Your objective →
Return the listing below word for word.

-- Dataset section follows --

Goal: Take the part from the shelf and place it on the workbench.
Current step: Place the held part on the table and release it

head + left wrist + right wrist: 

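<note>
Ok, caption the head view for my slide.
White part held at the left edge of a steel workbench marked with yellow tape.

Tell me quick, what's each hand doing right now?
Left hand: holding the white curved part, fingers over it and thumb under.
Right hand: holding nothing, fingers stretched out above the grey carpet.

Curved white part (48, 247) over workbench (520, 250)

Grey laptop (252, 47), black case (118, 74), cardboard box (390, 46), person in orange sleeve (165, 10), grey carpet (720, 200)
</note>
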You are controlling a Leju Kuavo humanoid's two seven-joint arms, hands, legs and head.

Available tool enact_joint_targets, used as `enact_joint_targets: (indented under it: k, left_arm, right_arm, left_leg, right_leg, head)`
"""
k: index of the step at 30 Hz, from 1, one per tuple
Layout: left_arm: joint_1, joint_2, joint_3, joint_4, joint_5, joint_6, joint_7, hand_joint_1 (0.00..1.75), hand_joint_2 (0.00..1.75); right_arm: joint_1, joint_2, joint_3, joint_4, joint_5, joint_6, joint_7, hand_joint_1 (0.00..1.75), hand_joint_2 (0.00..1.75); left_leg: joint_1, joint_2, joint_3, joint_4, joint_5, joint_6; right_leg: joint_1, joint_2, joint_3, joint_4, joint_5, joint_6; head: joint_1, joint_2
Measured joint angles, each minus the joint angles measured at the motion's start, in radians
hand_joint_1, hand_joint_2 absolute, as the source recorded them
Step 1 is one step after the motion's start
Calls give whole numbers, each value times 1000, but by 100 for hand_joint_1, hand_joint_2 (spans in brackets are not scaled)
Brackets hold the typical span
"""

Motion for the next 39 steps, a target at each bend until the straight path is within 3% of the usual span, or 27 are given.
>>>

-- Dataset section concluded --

Final answer →
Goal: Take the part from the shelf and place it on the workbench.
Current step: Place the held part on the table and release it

head + left wrist + right wrist: 

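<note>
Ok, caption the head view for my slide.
White part held at the left edge of a steel workbench marked with yellow tape.

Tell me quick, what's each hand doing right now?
Left hand: holding the white curved part, fingers over it and thumb under.
Right hand: holding nothing, fingers stretched out above the grey carpet.

Curved white part (48, 247) over workbench (520, 250)

Grey laptop (252, 47), black case (118, 74), cardboard box (390, 46), person in orange sleeve (165, 10), grey carpet (720, 200)
</note>
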You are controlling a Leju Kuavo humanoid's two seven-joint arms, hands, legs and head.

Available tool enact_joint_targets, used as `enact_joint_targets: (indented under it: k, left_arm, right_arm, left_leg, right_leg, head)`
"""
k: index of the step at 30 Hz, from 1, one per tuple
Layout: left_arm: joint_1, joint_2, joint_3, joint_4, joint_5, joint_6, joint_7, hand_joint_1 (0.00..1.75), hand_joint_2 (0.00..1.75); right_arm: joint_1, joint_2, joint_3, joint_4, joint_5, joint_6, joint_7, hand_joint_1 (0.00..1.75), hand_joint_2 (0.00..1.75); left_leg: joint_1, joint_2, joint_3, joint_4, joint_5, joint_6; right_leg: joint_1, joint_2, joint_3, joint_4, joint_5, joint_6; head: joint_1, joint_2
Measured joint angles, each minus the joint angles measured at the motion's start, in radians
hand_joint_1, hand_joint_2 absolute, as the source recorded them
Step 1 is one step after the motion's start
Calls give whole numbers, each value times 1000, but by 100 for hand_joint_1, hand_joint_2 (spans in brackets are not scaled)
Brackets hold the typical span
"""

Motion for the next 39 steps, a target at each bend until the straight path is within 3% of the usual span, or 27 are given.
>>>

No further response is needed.